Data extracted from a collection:
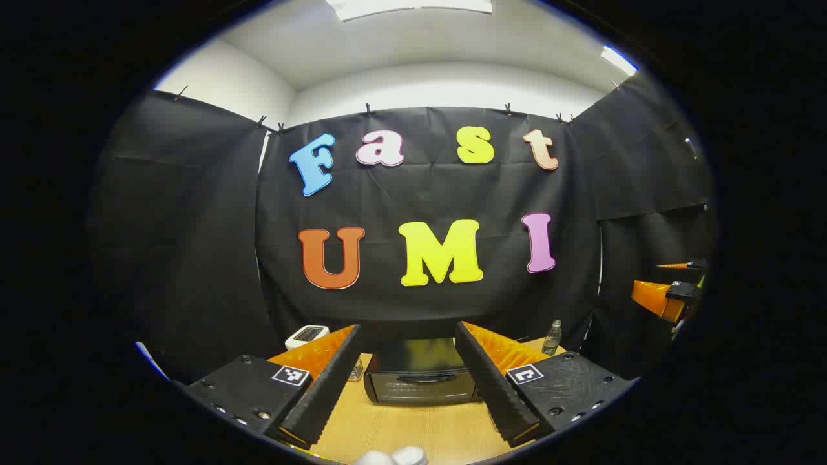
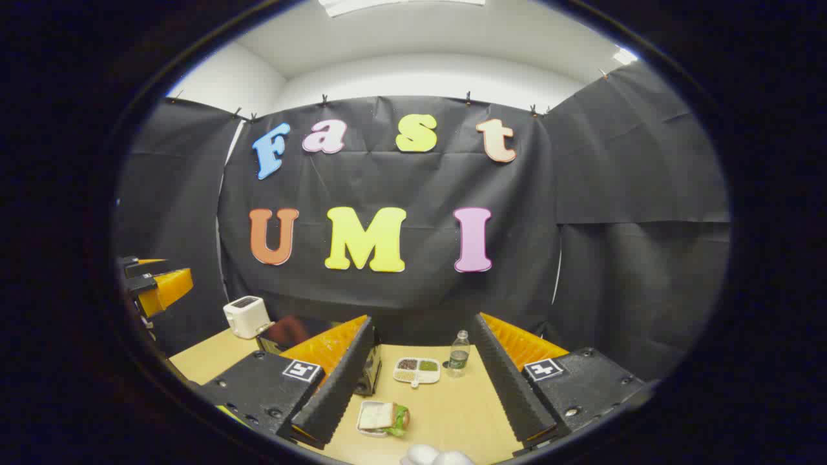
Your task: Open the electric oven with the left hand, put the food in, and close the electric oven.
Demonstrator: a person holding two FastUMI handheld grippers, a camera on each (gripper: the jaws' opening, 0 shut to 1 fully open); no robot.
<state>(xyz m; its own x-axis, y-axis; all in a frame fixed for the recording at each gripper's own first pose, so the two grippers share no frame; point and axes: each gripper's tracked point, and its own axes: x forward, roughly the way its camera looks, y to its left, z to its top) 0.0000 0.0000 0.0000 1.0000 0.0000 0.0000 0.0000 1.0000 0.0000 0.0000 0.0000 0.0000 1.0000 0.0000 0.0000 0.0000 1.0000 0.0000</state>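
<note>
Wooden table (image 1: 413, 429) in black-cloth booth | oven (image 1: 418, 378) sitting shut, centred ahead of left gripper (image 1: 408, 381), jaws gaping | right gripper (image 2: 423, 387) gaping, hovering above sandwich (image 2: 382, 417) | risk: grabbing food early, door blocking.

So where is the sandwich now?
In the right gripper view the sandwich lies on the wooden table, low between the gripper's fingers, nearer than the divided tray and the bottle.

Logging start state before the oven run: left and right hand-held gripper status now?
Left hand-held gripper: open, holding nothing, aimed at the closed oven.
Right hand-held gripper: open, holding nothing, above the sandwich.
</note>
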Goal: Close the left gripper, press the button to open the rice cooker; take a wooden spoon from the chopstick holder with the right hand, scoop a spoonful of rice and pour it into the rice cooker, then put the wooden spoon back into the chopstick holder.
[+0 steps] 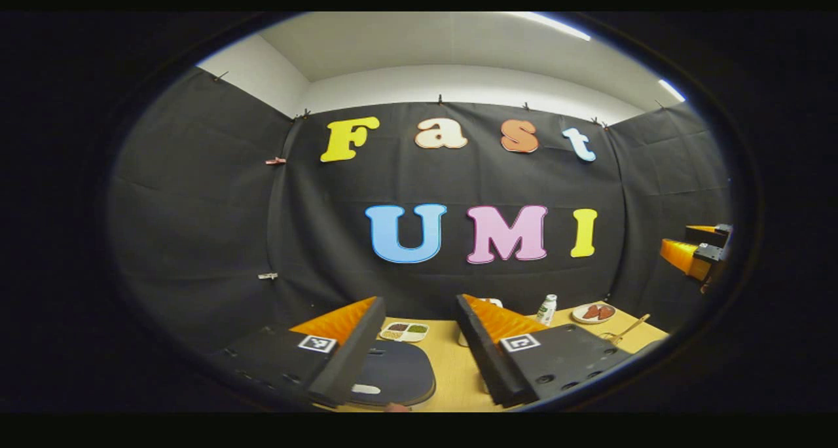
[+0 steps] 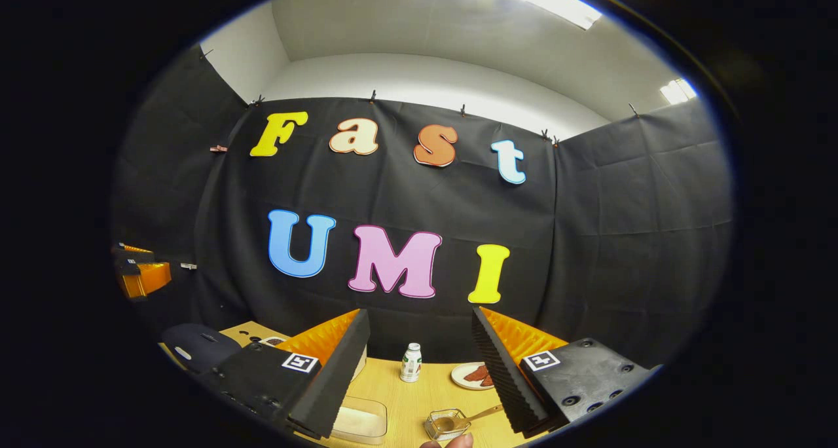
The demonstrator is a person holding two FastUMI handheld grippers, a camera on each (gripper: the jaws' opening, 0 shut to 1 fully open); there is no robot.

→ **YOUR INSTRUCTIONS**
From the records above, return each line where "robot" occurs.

→ **SOLUTION TO THE PROBLEM**
Demonstrator: a person holding two FastUMI handheld grippers, a camera on each (gripper: the jaws' opening, 0 shut to 1 fully open); no robot.
The demonstrator is a person holding two FastUMI handheld grippers, a camera on each (gripper: the jaws' opening, 0 shut to 1 fully open); there is no robot.

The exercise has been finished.